O primeiro réu interrogado foi Elissandro Spohr, sócio da boate. Ele responde pela morte das 242 pessoas e 636 tentativas de homicídios que aconteceram naquela noite. O interrogatório foi marcado por fortes emoções, Elissandro chegou a entrar em desespero e começou a chorar após uma hora e meia de questionamentos. Ele pediu para ser preso.

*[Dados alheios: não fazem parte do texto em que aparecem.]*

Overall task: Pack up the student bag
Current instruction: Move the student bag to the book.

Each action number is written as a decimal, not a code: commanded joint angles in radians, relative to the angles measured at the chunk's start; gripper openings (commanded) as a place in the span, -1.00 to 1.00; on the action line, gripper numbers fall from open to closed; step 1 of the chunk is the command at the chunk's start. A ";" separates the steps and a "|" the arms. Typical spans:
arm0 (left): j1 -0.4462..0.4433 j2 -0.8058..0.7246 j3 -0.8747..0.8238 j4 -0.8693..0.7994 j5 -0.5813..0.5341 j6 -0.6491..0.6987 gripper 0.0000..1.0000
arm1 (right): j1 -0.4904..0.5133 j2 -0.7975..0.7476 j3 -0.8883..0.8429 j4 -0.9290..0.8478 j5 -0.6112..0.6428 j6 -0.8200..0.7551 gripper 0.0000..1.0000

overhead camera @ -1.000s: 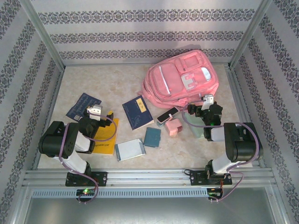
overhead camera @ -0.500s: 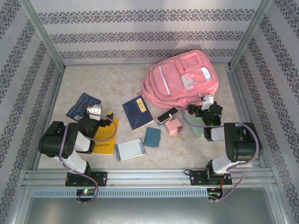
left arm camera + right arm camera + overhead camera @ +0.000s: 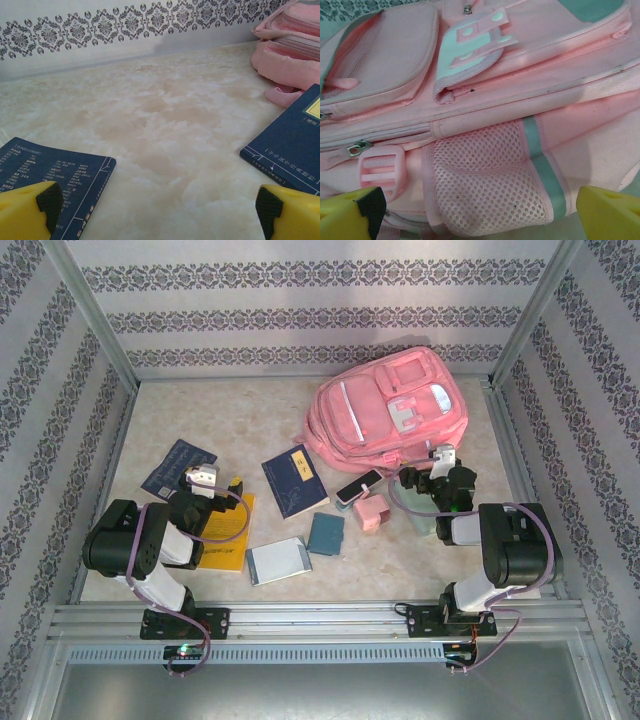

“Eu estou cansado. Eu sei que perderam gente, mas eu perdi um monte de amigos, eu perdi funcionários, vocês acham que eu não tinha amigo lá? Acha que eu ia fazer uma coisa dessas, cara? Tu acha que o Marcelo [de Jesus, músico da banda que usou o artefato com o fogo] ia tentar apagar o troço se ele quisesse matar alguém. Tu acha que o Luciano [Bonilha, outro réu]? Por que eu ia fazer isso? E não é fingimento, eu não aguento mais cara, eu tava tremendo cara, eu estava sem ar, eu tive que ir lá pegar ar para pegar esse depoimento”, prosseguiu, interrompido pelo juiz que pediu um intervalo. 

Alguns familiares das 242 vítimas da tragédia assistiram na sala, e o réu chegou a virar a cadeira e falar diretamente para a plateia:
“Eu sei que vocês me odeiam, que vocês acham que eu matei, que eu queria machucar, acham que é fácil para mim? Não é fácil. Eu não consegui pedir desculpa, eu ia procurar quem? Eu ia falar com quem? (….) Pessoas que eram meus amigos, cheio de amigos, me mandaram mensagem me mandando me matar e eu ia me matar.” Uns pais chegaram a dizer que ele estaria fingindo e ‘fazendo cena’.

No dia do ocorrido, ele disse que inicialmente ajudou na retirada das pessoas, mas que entrou em desespero à medida que aumentava o número de mortos na casa noturna, na madrugada de 27 de janeiro de 2013.

“Eu não sabia o que fazer, onde eu ia, não tinha explicação, não tinha, não tinha explicação e aí eu escutei 30 pessoas [mortas] e eu cheguei a vomitar. E eu disse: ‘Meu Deus, cara, como morreu 30 pessoas, cara? E começou na rádio, aumentar, aumentar o número de pessoas [mortas]”, relatou.

Kiko, como é conhecido Elissandro, disse que também chegou a receber ameaças de mortes.

Dono nega ter autorizado uso de fogos

Quando questionado sobre a contratação da banda Gurizada Fandangueira, Kiko disse que não sabia que o grupo usava artefatos pirotécnicos em shows. “Eu não vi eles fazerem esse negócio, inclusive não vi ninguém fazer. Ninguém me falou também se fizeram”, disse. “É possível que nesse palco novo com as espumas tenha sido a primeira vez”, acrescentou.

Disse também que a relação de negociação com as apresentações era com Danilo Jaques, o gaiteiro da banda, que morreu no incêndio. Segundo o proprietário, ele não pediu autorização do uso de artefatos pirotécnicos, nem avisou das mudanças nas reformas à banda. “Não tive essa conversa com eles e acho que eles realmente imaginavam que esse tareco não pegava fogo”, afirma, e conclui dizendo que mesmo se fosse consultado, provavelmente não permitiria devido às cortinas próximas ao palco.

O julgamento que já é considerado o maior do estado, está previsto para encerrar entre sábado e domingo desta semana.